The White Swan site consists of overlapping areas of contaminated ground water from sources located on two properties in a commercial/residential area of Wall Township. Collection of ground water samples in the vicinity of the Sun Cleaners building indicated the presence of tetrachloroethylene (PCE), a common chemical used in dry cleaning, at concentrations up to 200 parts per million, while the federal drinking water standard is five parts per billion. People within the site's four-mile radius obtain their water from public supply wells and private wells. Investigations by the New Jersey Department of Environmental Protection (NJDEP) found that three Sea Girt Municipal wells were at risk of contamination.
In December 2001, EPA began an investigation of indoor air quality at nearby residential and commercial properties, and collected approximately 300 indoor air samples. Based on the concentrations of PCE found in the indoor air, as well as input from the Agency for Toxic Substances and Disease Registry , EPA installed nine basement ventilation systems in homes and one ventilation system on a commercial property.
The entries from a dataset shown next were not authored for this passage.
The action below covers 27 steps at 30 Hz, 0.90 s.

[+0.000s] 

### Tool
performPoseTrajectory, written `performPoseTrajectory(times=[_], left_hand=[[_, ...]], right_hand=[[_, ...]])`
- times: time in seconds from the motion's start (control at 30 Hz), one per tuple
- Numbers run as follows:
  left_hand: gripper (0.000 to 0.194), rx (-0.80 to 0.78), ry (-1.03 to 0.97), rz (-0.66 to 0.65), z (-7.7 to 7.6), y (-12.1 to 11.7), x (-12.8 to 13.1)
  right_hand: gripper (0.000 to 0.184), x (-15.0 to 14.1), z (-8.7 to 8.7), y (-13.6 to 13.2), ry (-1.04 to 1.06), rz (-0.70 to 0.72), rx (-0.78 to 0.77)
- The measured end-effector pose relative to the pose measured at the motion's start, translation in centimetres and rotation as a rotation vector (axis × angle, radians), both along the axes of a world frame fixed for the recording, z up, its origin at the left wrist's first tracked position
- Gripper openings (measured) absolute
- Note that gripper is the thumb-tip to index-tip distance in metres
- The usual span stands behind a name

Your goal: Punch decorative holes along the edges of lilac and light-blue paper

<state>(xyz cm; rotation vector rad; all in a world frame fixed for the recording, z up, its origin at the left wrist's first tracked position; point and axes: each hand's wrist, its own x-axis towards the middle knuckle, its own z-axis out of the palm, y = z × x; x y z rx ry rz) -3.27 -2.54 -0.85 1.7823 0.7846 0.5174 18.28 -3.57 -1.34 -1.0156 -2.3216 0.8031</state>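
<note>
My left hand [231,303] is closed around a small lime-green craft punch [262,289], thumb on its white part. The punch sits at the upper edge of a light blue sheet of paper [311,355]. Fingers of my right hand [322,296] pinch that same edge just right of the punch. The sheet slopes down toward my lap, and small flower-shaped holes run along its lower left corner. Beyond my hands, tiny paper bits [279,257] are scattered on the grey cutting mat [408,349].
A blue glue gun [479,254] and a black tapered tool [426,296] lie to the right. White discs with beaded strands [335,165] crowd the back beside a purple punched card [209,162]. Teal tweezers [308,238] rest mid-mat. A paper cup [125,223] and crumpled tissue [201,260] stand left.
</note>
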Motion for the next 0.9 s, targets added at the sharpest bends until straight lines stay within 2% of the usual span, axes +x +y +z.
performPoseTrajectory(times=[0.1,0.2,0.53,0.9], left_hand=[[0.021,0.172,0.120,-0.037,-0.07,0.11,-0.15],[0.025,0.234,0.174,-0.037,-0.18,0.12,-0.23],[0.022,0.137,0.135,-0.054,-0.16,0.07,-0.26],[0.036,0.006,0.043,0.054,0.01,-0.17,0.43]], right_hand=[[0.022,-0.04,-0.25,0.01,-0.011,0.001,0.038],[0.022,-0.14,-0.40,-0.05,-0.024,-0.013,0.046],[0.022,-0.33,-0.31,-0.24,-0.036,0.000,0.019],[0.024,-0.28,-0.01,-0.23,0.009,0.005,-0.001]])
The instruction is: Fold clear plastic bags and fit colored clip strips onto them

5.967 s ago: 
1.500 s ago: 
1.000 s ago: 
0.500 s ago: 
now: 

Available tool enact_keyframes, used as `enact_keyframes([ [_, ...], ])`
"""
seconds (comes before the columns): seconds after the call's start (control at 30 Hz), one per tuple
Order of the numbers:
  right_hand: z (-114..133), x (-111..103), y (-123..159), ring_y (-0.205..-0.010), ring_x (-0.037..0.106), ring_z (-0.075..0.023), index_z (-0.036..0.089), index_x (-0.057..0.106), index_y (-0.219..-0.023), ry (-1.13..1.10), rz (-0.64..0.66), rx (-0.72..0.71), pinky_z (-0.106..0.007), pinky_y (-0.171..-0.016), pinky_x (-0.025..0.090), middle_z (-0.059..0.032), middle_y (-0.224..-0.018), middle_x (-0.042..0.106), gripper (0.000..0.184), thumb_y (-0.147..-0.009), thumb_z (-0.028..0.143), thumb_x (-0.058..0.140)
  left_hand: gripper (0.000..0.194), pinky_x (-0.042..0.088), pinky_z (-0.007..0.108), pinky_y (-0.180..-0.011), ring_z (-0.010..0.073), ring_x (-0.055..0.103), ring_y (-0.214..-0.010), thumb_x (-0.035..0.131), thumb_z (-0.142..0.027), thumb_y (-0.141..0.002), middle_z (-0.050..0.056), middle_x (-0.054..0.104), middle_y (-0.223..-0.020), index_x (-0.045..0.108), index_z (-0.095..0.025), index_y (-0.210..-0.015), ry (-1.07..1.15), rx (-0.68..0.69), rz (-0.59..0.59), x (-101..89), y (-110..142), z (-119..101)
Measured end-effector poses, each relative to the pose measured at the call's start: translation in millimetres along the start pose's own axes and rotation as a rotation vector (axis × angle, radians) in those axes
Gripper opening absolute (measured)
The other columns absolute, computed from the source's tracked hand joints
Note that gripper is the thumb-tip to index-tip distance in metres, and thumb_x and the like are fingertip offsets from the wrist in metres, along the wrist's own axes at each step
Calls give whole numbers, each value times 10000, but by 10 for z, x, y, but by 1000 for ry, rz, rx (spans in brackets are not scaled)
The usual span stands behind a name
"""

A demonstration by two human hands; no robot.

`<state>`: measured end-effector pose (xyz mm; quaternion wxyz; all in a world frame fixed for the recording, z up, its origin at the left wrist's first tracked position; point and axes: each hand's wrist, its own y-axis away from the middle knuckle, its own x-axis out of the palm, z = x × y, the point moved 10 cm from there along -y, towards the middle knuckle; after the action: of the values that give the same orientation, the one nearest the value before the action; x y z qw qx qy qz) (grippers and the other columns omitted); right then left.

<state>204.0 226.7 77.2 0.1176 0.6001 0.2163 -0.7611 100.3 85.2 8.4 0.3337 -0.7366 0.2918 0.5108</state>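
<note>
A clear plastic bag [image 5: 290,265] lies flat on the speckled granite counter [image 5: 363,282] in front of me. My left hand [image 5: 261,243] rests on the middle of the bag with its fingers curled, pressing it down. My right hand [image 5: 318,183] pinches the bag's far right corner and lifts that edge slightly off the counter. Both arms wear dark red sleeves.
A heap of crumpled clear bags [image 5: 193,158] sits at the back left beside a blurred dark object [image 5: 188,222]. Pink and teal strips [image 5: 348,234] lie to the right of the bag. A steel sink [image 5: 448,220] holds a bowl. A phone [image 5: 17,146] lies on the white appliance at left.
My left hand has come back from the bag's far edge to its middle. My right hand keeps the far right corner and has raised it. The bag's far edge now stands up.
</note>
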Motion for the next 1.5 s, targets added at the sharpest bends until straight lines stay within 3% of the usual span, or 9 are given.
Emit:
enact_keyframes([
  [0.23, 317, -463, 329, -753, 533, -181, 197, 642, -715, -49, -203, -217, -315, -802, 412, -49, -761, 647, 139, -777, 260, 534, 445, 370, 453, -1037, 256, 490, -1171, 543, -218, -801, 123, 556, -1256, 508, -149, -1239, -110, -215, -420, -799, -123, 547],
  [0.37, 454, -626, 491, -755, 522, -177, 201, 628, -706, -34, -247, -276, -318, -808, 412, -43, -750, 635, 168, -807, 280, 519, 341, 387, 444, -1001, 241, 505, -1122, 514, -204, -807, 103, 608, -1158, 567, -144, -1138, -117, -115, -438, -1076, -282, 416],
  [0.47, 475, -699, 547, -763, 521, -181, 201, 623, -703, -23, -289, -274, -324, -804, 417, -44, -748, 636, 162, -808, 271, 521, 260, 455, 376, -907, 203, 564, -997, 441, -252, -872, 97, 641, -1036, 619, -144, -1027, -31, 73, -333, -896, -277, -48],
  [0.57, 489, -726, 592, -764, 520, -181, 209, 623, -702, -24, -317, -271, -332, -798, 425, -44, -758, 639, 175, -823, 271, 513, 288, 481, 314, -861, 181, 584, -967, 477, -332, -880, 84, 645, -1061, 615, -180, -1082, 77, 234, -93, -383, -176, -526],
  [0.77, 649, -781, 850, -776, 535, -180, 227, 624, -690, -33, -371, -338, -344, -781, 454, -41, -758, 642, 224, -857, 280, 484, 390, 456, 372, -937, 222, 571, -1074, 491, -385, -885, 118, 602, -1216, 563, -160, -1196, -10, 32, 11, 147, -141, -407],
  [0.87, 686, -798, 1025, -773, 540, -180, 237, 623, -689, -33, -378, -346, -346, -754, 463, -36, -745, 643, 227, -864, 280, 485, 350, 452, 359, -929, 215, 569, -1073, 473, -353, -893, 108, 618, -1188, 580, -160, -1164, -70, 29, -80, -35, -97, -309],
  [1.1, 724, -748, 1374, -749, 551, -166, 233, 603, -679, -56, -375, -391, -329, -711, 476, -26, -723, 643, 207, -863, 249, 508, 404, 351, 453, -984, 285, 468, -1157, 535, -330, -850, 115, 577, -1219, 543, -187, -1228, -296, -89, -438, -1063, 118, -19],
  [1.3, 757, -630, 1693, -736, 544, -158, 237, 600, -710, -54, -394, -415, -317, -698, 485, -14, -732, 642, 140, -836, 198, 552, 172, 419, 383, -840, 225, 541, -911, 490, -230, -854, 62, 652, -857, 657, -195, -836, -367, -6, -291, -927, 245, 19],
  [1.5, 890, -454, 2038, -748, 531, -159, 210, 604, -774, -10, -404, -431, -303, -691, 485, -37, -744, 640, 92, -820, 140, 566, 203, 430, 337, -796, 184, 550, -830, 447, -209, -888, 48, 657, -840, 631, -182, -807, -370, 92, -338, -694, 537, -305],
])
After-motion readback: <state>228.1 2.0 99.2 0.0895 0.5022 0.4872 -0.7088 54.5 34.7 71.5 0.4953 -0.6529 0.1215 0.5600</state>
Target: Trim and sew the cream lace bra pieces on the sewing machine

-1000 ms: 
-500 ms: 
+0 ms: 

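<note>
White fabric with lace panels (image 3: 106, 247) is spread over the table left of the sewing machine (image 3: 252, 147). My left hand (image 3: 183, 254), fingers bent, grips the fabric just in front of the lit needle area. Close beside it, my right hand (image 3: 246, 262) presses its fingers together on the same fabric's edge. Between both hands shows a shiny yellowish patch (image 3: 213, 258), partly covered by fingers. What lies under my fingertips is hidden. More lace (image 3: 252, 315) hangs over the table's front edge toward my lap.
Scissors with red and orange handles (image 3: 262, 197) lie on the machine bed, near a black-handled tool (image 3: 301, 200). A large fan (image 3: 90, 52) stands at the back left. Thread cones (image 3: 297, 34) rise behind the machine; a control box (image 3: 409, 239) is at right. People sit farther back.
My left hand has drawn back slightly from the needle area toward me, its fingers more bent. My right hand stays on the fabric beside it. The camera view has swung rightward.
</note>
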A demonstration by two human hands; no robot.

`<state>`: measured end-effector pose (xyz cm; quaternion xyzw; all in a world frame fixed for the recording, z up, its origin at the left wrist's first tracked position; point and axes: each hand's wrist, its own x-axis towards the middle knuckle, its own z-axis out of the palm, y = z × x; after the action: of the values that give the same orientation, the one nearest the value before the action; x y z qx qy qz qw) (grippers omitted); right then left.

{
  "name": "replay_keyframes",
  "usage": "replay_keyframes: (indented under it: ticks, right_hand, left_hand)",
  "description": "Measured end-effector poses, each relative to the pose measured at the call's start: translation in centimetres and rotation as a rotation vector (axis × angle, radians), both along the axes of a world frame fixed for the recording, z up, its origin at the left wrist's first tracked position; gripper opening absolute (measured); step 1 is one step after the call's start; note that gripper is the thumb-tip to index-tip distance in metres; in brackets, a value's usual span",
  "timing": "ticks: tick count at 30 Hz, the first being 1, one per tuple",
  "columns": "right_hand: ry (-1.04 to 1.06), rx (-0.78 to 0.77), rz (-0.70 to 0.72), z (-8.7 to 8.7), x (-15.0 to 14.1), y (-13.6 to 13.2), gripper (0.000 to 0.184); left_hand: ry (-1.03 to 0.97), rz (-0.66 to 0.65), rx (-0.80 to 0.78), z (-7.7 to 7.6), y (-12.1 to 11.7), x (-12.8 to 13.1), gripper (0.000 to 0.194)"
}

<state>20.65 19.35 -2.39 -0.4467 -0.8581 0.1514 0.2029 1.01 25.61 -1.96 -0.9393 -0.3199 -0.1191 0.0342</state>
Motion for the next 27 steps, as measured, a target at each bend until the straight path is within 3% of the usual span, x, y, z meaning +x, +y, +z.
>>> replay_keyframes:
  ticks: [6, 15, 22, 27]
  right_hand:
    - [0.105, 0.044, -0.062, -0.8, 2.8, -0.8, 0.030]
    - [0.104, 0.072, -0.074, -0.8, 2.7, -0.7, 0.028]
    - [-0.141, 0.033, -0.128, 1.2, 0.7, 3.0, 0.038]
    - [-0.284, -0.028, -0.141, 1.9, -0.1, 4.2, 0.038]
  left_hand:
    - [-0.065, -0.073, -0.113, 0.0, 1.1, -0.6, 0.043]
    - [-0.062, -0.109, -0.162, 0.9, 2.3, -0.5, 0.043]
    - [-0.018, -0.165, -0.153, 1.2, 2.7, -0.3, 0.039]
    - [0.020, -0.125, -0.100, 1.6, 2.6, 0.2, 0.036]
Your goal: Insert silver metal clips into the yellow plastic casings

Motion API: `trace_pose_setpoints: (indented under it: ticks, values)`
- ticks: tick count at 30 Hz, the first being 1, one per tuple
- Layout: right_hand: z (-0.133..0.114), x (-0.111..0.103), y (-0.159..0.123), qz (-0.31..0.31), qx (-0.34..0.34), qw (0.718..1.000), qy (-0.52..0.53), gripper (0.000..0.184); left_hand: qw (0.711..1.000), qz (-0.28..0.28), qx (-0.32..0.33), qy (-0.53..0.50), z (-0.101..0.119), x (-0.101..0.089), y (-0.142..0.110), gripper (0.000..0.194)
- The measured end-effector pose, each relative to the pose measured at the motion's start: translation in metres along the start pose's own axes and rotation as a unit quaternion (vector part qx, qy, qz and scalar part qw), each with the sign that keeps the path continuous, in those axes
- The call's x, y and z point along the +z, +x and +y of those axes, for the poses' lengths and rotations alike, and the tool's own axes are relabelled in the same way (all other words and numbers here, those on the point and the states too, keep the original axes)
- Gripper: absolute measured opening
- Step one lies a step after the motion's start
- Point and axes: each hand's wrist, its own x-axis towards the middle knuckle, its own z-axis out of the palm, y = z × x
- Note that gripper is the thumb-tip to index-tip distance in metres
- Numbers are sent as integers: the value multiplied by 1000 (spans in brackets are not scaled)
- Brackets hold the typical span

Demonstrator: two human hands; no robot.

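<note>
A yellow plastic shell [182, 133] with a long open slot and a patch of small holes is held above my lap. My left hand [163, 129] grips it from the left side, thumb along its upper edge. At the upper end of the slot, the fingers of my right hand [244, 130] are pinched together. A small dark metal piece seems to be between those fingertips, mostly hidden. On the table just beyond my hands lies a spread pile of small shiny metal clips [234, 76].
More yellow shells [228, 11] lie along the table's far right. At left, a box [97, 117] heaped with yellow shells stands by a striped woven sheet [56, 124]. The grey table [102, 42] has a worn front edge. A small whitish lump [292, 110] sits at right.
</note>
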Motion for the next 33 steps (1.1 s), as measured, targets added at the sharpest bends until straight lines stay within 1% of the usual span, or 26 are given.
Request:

The Agency has also proposed another New Jersey site, the Crown Vantage Landfill site in Hunterdon County, New Jersey for NPL listing. EPA periodically proposes sites to the NPL and, after responding to public comments, designates proposed sites as final. Sites that are designated as final are eligible for funds to conduct long-term cleanups. Together, these two sites would bring the total number of federal Superfund sites in New Jersey to 115.